Bagwell nodded, and the men hurried into the open where two bullets found their marks. Bagwell was hit in the foot but that sensation was no match for adrenaline and fear. He kept moving. Niles took a round to the head, dropped and was still.

Combat is notoriously fickle. It was only by following Niles out the door and to the left that Bagwell escaped the encirclement and ultimately got to leave Vietnam a month later.

Those who exited to the right were set on a path toward tragedy. Marine Sergeant Thomas Young died at age 21 in a torrent of small arms fire. His name is on Panel 37E, Row 16 of the Vietnam Veterans Memorial Wall. The others were cornered and captured. Two Marines and three Soldiers were marched north into five years of brutal confinement. The fourth soldier, Army Specialist 5 Steven Stroub, was led into the street and executed in front of his friends. He was 20. He is also on Panel 37E, second from the right in Row 45.

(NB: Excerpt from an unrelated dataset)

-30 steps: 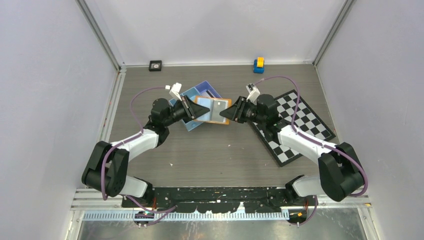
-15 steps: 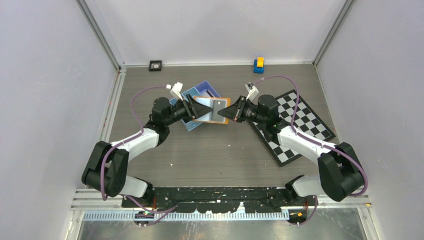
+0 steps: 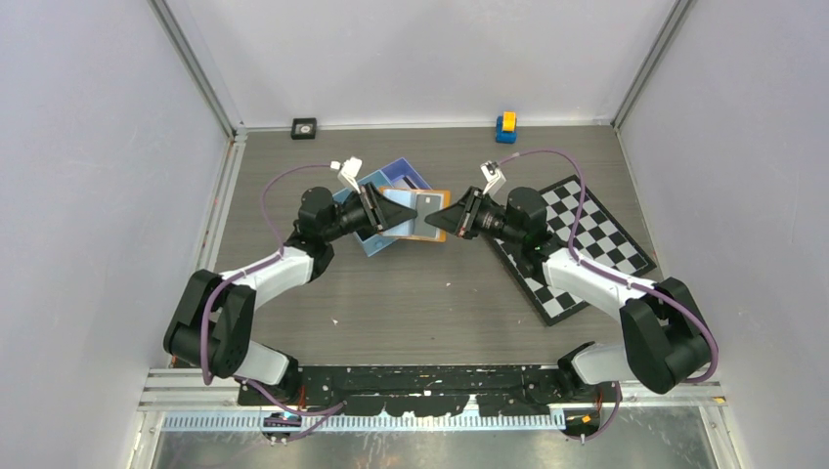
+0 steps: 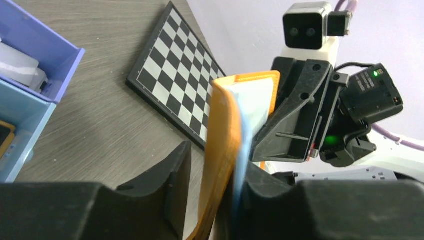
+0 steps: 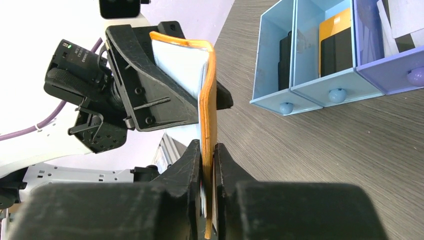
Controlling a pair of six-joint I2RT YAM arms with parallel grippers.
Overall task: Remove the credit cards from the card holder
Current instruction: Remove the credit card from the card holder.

AFVN Detachment 5 remains the only unit in American Forces Network (AFN) history to take 100% casualties. When the commander of Detachment 2 in Da Nang surveyed the destruction at Hue a month later, he reported that the station had been established in “an impossible area to defend.”

In 1968, Courtney Niles was posthumously awarded the Republic of Vietnam’s Psychological Warfare Medal, 1st Class. In 2007, he and his Detachment 5 colleagues were enshrined in the U.S. Army Public Affairs Hall of Fame.

The name of no civilian appears on The Wall, not even one who fought bravely beside his AFVN brothers like the soldier he once was. But like those of all the gallant men from the lost detachment, the name of Courtney Niles is etched with deep reverence in the memory of AFN.